_Requirement_:
Extract each line of the records below that contains the word "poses".

(Dataset excerpts)
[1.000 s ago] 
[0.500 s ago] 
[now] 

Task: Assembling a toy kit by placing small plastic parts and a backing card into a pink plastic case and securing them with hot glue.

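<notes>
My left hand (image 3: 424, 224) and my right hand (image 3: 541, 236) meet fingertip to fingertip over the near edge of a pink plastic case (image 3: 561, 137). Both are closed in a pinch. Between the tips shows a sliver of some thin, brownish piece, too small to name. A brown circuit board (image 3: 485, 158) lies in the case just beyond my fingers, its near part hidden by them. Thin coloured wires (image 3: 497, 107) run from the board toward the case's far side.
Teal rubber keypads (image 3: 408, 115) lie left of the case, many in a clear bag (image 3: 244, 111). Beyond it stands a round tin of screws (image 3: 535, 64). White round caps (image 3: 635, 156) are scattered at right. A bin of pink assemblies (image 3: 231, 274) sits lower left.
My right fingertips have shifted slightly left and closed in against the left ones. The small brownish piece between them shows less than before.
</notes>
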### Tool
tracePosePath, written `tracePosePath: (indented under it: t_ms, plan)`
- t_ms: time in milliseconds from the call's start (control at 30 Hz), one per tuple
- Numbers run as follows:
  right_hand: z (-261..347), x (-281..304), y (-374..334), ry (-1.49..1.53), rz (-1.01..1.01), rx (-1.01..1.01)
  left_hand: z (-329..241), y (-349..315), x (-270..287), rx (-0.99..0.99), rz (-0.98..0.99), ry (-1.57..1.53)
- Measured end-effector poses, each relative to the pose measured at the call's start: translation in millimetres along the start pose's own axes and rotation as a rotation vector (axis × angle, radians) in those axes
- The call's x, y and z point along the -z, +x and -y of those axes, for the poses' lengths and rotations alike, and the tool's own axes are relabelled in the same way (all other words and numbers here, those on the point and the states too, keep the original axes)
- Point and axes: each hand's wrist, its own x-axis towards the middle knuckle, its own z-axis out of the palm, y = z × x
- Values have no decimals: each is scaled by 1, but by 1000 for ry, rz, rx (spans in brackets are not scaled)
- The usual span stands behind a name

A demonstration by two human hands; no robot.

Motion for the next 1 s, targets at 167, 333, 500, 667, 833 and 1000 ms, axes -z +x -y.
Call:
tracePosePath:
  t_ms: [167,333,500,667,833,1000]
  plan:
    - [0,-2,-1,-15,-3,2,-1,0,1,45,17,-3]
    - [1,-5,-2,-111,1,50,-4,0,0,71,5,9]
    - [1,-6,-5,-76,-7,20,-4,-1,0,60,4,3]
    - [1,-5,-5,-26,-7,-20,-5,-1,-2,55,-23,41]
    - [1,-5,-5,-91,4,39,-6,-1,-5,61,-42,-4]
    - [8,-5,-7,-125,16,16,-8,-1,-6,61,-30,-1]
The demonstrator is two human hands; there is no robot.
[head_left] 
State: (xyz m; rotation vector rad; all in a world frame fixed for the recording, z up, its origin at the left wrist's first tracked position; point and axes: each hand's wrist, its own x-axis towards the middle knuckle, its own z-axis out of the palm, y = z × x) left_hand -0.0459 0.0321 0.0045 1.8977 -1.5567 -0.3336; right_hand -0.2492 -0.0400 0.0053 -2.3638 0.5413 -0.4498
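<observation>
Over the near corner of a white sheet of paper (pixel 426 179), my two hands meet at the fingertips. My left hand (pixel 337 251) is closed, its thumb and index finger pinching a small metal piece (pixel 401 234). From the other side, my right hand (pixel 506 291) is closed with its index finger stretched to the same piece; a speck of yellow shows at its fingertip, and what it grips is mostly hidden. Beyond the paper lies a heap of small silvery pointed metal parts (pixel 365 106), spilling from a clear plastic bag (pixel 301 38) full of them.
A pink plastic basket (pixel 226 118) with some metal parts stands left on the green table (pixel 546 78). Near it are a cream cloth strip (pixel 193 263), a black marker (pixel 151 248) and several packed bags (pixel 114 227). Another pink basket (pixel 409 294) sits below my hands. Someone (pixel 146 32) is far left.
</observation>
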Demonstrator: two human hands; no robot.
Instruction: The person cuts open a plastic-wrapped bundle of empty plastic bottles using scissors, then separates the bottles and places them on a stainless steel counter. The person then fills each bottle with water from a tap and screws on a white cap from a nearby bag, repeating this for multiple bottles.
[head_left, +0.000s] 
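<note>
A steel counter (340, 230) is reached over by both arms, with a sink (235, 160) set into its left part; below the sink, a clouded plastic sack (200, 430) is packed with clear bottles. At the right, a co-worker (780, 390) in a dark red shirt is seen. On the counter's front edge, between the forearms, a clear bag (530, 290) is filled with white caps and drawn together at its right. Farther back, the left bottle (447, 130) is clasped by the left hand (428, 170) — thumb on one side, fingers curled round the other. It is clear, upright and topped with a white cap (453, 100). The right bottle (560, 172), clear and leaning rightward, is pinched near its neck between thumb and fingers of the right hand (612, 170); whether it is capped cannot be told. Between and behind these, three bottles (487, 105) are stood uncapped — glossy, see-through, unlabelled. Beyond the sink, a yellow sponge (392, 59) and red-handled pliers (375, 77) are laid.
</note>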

_Response_:
- Measured end-effector poses, each relative to the pose measured at the call's start: translation in millimetres along the start pose's own axes and rotation as a rotation vector (axis × angle, radians) in those axes
- The call's x, y and z point along the -z, +x and -y of those axes, for the poses' lengths and rotations alike, and the tool's own axes are relabelled in the same way (all other words and numbers here, those on the point and the states too, keep the original axes)

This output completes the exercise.